A senior’s lament | Lifestyle.INQ

OCTOBER 27, 2022

ILLUSTRATION: ALBERT G. RODRIGUEZ
ILLUSTRATION: ALBERT G. RODRIGUEZ
ILLUSTRATION: ALBERT G. RODRIGUEZ

Dying is no big deal. The least of us will manage it. Living is the trick.” That’s a eulogistic remark I love not just for its felicity, but for its infinite range of applicability. It’s by Red Smith, an absolute favorite of mine, too, and I cite it here for my own case.

 

After a decade of rightly deserved due, I find myself at risk of losing some of my senior-citizen privilege. As it is, only certain purchases, mainly prescribed medicines and food eaten out, are covered by a 20-percent discount. On the food, the 12-percent value-added tax is also waived, bringing the total discount to 32 percent. But the 12 percent VAT exemption would go if the finance secretary had his way.

 

Medicines are easy to connect to seniorhood, being in themselves a veritable lifeline in many a senior case. But eating out? Well, let me tell you: If my wife and I didn’t eat out enough, we’d be the poorer and unhealthier for it; we’d be courting dangers to the preservation—for richer, for poorer, in sickness and in health—of our cherished union.

 

Left on our own in our septuagenarian years, if we didn’t eat out enough, we’d be depriving ourselves of just about the only socially pleasurable routine that allows our old, vulnerable bodies to stay lubricated and movable; we have a nice neighborhood walk from home to dinner, around and back. Home being naturally conducive to horizontal or sedentary living, overstaying-in could be a sure way to terminal inertia. And, if we fought the temptation and took up the labor of cooking and housekeeping ourselves, we’d be taking the opposite, yet still no healthier, direction—toward terminal overexertion.

 

No small concern

 

The economics is no small concern, either; marketing and cooking for two, whether you do them yourselves or not, don’t make for a sensible enterprise. And a life sustained by leftovers is simply too miserable for any senior.

 

The question, though, is not what favors we seniors deserve, but what obligations we are owed. Which brings us back to Red Smith’s philosophy: “Living is the trick.”

 

A universal benchmark has been set: age 60. Beyond that, living should be rewarded as a feat.
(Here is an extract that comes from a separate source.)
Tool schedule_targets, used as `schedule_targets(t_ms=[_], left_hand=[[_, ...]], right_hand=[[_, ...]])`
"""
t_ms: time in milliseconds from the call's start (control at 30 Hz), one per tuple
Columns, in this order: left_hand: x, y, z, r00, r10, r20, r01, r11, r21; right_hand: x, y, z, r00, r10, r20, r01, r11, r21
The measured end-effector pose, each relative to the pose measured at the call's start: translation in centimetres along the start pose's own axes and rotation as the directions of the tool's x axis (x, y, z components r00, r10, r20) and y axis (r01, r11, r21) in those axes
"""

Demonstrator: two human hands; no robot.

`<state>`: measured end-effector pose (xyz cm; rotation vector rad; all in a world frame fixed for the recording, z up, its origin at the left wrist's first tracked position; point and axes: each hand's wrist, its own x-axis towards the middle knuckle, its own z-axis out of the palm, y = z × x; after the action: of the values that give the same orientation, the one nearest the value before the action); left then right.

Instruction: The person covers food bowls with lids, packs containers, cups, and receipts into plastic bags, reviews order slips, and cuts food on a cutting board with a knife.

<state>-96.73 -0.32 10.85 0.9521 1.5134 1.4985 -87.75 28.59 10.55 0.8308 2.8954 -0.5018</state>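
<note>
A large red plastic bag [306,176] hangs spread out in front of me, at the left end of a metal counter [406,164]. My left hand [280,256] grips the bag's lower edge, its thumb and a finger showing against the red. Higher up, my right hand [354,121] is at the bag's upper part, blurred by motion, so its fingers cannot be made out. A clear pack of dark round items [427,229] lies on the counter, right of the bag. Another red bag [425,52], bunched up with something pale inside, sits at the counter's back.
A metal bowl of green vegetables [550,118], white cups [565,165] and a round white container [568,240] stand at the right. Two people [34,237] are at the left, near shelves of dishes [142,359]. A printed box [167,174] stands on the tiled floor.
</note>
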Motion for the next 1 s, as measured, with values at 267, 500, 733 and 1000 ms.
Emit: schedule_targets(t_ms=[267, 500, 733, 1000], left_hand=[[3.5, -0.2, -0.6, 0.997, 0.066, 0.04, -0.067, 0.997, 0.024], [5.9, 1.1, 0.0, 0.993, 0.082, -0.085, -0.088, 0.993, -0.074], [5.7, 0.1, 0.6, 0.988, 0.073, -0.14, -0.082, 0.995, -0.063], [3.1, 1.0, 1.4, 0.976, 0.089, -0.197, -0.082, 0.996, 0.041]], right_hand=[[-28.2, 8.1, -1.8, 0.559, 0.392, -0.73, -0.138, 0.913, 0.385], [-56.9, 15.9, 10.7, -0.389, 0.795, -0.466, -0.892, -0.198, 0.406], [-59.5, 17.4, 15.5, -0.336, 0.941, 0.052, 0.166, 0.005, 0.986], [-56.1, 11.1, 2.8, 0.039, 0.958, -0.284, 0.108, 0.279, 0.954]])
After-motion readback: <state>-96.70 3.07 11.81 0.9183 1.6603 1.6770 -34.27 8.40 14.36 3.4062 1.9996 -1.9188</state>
And more so in our case, where the trick, difficult enough to sustain as it is due to the progressive decline of capabilities that comes with aging, is made an even greater challenge by the operation of a mix of factors that may be put down to want: the Filipino life expectancy is under 70.

 

That makes the plot to shortchange seniors even more rotten. That it’s lost on a national leadership that itself comprises seniors smacks of a betrayal—although power and its perquisites do have a way of making one blind to life’s most fundamental principles.

 

And adding insult yet to betrayal is the presumption that the better situated among the seniors are so bereft of any sense of altruism it is not beyond them to covet the most paltry privilege to the disadvantage of their less fortunate fellows.

 

Anyway, me, I insist on collecting my perfect due and on choosing the beneficiaries of my own altruism. I’ll be damned to cede the choice to, of all surrogates, a regime whose strategy for economic equality is merely to transfer weights in order to lift the depressed, as on a seesaw, instead of producing new gains for redistribution. But I will feel worse, indeed I will feel criminally complicit, knowing how twisted the regime’s sense of social justice is, a pathology well revealed in its war on drugs.

 

It’s a war prosecuted on the president’s pronouncement that drug addicts are useless if not dangerous to society, therefore deserving to be exterminated. In the government’s vulgar economics, rehabilitation, if ever an option at all, is simply unaffordable.

 

Sure enough, in six months, around 6,000 drug dealers and addicts, mostly from the poor communities, are dead, and the killing has only just begun. The specter numbs the mind given the president’s own count of Philippine addicts—four million.

 

I don’t know that there are seniors among the initial dead; if there are any, they will go into the ledgers as numbers representing senior-expense savings.